Just noticed this, not sure if its an error or not.  The 11x14 mounted is $150 then for a 16x20 mounted its $2350 after you click the additional info for wedding stuff.


----------



## dpolston (Oct 28, 2007)

Thanks.

BTW, the music thing has a mute button. I do see your point though.


----------



## photogincollege (Oct 28, 2007)

One last thing lol, sorry but i just remembered, if you dont want to turn off the music maybe at least put a play/stop button in so the user can turn it off at his or her own discretion. never mind didn't see the mute


----------



## photogincollege (Oct 28, 2007)

I have to ask though, is that pricing an error or is it really that big of a jump? are the materials that much more?  Or because its kind of a special size? Just for curiosities sake.


----------



## Flash Harry (Oct 29, 2007)

typo I reckon, 20 x 16 is a standard photo size for anyone who's been in this game more than 10 minutes. H


----------



## dpolston (Oct 29, 2007)

That is a typo... I don't think I'm that good, but heck, if you want to pay that price... I'll sell it that way.

=o)


----------



## dvduval (Oct 31, 2007)

From a design standpoint, I love it. You might want to consider creating some text and maybe a couple of additional pages of html if you are concerned about search engines, because all the content is embedded in the flash.


----------



## Viperjet (Oct 31, 2007)

The first thing I noticed when the site loaded was the large picture.  Personally, I don't care for it.  Maybe something different, like a serene landscape would make it more appealing.  The second thing I noticed was the music.  Music on some sites is nice, but on most...I don't really care for it.  If you set the default music to off, and then had a button to turn the music on, then I think it would be more appealing.  Also, change the title of the page.  All it says in my browser is "flash."  
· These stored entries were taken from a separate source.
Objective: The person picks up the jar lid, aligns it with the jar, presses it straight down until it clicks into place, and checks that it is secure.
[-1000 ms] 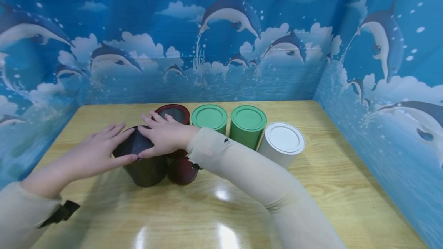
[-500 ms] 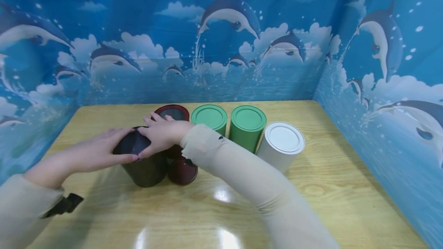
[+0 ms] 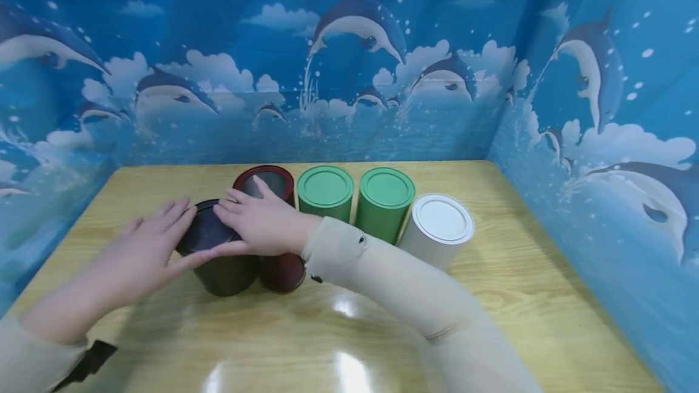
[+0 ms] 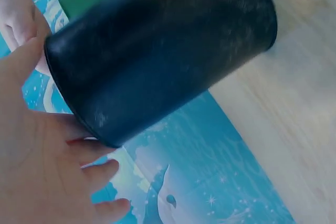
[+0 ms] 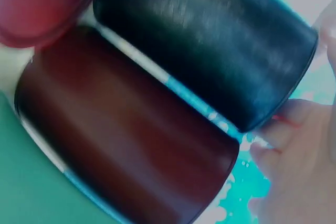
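Observation:
A black cylindrical can [image 3: 226,276] stands upright on the table, between my two hands. My left hand [image 3: 143,250] lies along the left of its top rim, fingers extended. My right hand [image 3: 269,221] spreads over the right side of that rim, one finger reaching above the dark red can [image 3: 267,181] behind. At the near rim the two thumbs meet. Both wrist views show fingers at the black can's [image 4: 163,51] rim end, not wrapped around its body. A small round dark red piece [image 3: 282,273], lid-like, sits right of the can's base; the right forearm partly covers the things behind it.
Two green cans [image 3: 325,188] with matching lids stand side by side right of the dark red can. A white can [image 3: 443,218] is farther right. The wood-grain table [image 3: 524,296] meets a dolphin-print curtain [image 3: 306,132] at the back and sides.
The left fingers have lifted and spread slightly at the rim. My right thumb has shifted left to meet the left thumb. One right finger now points up more. The cans look unmoved.

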Action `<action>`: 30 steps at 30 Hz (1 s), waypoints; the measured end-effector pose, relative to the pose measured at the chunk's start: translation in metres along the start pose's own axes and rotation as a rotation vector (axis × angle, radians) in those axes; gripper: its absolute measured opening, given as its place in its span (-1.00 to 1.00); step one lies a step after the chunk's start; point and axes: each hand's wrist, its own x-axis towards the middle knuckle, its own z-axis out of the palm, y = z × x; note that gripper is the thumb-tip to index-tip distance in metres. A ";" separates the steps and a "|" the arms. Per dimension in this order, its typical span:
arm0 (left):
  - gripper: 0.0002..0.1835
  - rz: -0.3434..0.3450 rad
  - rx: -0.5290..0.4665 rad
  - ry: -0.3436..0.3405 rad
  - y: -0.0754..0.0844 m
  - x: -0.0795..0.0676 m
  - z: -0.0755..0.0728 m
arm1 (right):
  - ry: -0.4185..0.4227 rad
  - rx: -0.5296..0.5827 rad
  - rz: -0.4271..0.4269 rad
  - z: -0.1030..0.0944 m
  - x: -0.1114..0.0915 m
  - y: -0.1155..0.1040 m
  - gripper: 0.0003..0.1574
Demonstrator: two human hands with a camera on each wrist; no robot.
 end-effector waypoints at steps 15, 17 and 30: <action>-0.12 0.127 0.238 0.259 0.006 -0.014 0.018 | 0.089 -0.108 0.043 0.014 -0.007 -0.019 -0.10; -0.13 0.136 0.251 0.271 0.006 -0.014 0.019 | 0.088 -0.114 0.046 0.016 -0.006 -0.019 -0.10; -0.14 0.189 0.269 0.427 0.010 -0.017 0.026 | 0.145 -0.156 0.083 0.019 -0.009 -0.025 -0.15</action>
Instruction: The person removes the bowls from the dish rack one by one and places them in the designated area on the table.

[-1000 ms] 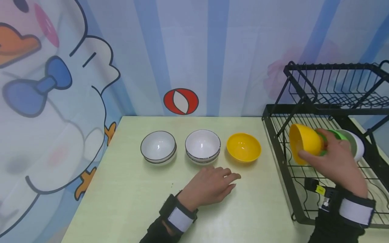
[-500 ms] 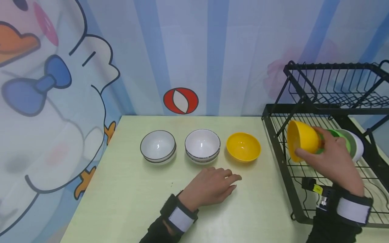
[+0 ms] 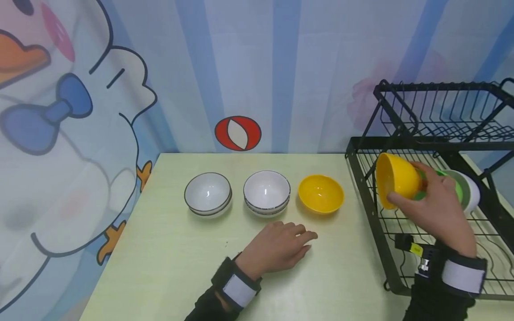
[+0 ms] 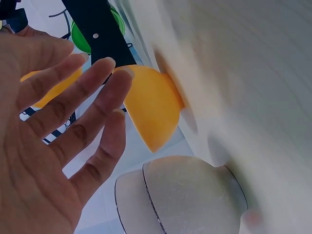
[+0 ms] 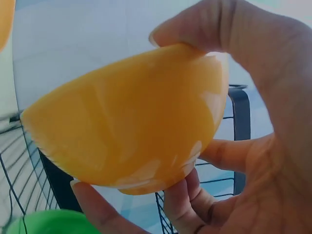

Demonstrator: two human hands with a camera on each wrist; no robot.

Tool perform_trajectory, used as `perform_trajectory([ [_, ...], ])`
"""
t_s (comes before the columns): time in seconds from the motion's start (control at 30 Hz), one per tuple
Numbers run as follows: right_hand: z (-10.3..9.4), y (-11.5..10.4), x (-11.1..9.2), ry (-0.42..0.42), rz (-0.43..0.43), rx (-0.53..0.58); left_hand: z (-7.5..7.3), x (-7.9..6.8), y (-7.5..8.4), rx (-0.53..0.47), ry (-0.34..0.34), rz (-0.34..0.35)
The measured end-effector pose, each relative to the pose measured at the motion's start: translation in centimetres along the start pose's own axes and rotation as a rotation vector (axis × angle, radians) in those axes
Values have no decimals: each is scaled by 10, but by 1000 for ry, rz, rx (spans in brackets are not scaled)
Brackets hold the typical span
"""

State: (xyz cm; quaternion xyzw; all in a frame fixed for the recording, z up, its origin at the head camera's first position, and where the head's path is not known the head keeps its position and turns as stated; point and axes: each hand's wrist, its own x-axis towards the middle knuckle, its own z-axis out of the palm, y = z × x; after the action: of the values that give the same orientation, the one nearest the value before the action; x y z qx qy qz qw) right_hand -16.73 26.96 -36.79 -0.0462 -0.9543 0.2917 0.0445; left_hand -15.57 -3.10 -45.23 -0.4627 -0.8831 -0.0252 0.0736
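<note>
My right hand (image 3: 445,211) grips a yellow bowl (image 3: 395,180) tipped on its side above the lower tier of the rack. In the right wrist view the thumb lies at the rim of this bowl (image 5: 131,122) and the fingers are under its base. Behind that hand, a green bowl (image 3: 453,180) and a white bowl (image 3: 470,191) stand on edge in the rack, partly hidden. My left hand (image 3: 277,247) holds nothing, its fingers loosely bent over the table. Another yellow bowl (image 3: 321,194) sits upright just beyond it, beside stacked white bowls (image 3: 267,191).
A second stack of dark-rimmed white bowls (image 3: 208,194) stands further left on the pale table (image 3: 168,276). The black two-tier dish rack (image 3: 381,249) occupies the right side. A patterned curtain (image 3: 321,76) hangs behind the table's back edge.
My right hand has lifted the yellow bowl slightly up and to the left, away from the green and white bowls. The left hand has stayed nearly still.
</note>
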Motion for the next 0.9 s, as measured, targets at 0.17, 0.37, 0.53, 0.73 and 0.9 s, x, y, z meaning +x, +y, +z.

The bottom font is cool, but a little too stretched up and down.  Make it a little easier to see, and it would be more appealing.  Have some text on the home page telling the website's purpose.  If somebody's looking for a photographer and the first thing they see on your website is "affordable event photography," they're likely to stay and check it out.  Likewise, if all they see on the front page is the shot of the face/hands, they're likely to not cruise around looking for info to see if the site is a event photographer.  I do realize that there is the words "Photo Portfolio" along the top, but frankly it took me a while to see that.  The cityscape is a nice shot along the top.

When on the pages with the pictures, make the top cityscape a little smaller so that the website viewer can see more of the picture in the gallery.  The slider bar along the right hand side of the page used for navigating around the pictures is a little too touchy.  I think that having your galleries a little bigger would make it more inviting.  For instance on my (primitive) website/photo gallery, I have it designed where you can view the thumbnails and also click on them to view them bigger.  If you allowed the website viewer to click on your images, I think it would be easier to look at the quality of the images.  Quality not meaning resolution, rather the composition.  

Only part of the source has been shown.